Chris Grossack (she/they) (Sep 25 2025 at 16:29):

We're far from the first people to have made this observation, haha. I don't really think there's anything to scoop

Mike Shulman (Sep 25 2025 at 17:09):

Two distinctions that already exist, with names, are

1. [[small category]] / [[large category]] / "very-large category" (i.e. category in the third universe)
2. [[strict category]] / non-strict category (in HoTT, [[univalent category]])

Ruby and Chris, can you explain how your proposed distinctions compare to these?

Chris Grossack (she/they) (Sep 25 2025 at 17:12):

Well, for one the distinction I've noticed has nothing to do with universe level (at least as far as I know, I'm far from an expert). For instance, I would consider something like "the poset of ordinals, viewed as a category" to be combinatorial, even though it lives one universe level up.

I think the distinction between strict and univalent is closer to what I have in mind, and I was actually planning to talk about that in the post

Nathan Corbyn (Sep 25 2025 at 17:54):

I think the distinction between ‘combinatorial’ and ‘petit’ that Chris is suggesting is something like the distinction between $\lambda$-presentable and locally $\lambda$-presentable / $\lambda$-accessible (for some regular cardinal $\lambda$).

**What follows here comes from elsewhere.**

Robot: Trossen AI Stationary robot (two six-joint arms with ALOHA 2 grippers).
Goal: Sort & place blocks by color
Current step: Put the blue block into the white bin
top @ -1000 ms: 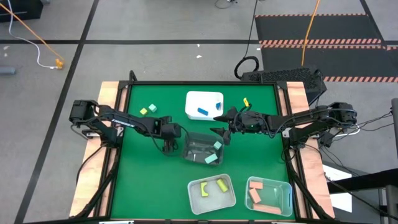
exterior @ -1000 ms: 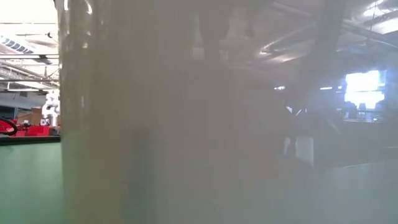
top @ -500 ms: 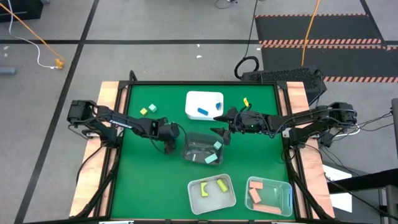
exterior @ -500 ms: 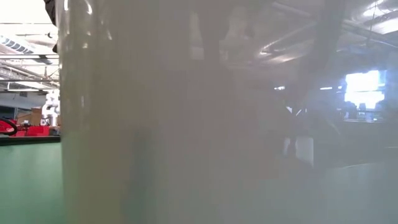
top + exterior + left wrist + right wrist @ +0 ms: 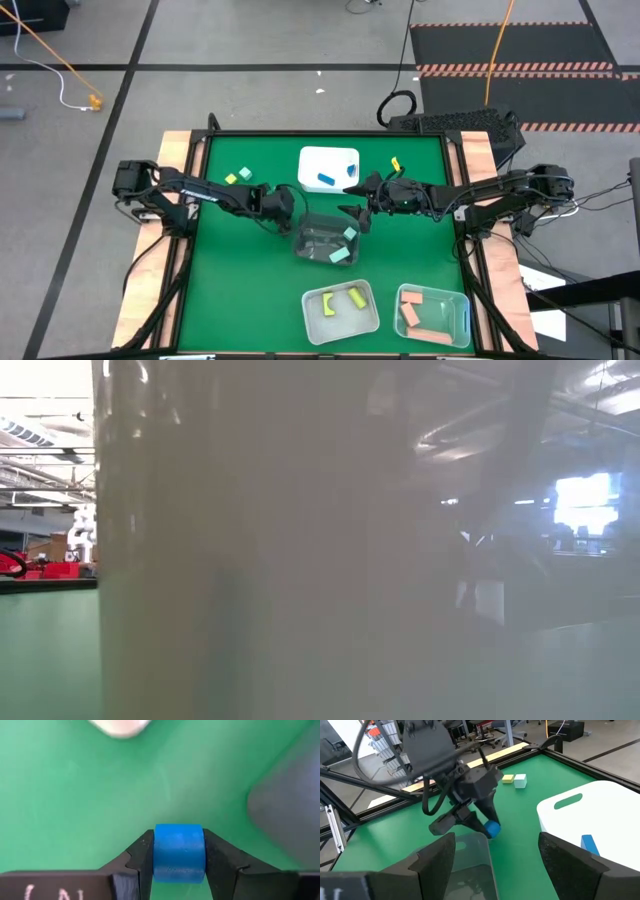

Mike Shulman (Sep 25 2025 at 18:38):

Chris Grossack (she/they) said:

I think the distinction between strict and univalent is closer to what I have in mind, and I was actually planning to talk about that in the post

Makes sense. Is it the same?

Mike Shulman (Sep 25 2025 at 18:39):

Nathan Corbyn said:

I think the distinction between ‘combinatorial’ and ‘petit’ that Chris is suggesting is something like the distinction between $\lambda$-presentable and locally $\lambda$-presentable / $\lambda$-accessible (for some regular cardinal $\lambda$).

Note that in classical set-theoretic foundations, at least, since Cat is locally (finitely) presentable, every object of it is $\lambda$-presentable for some $\lambda$. So "$\lambda$-presentable for some $\lambda$" is really just the same as "small".

Chris, would you consider a non-locally-presentable large univalent category, like topological spaces, to be 'petit' or 'gros'?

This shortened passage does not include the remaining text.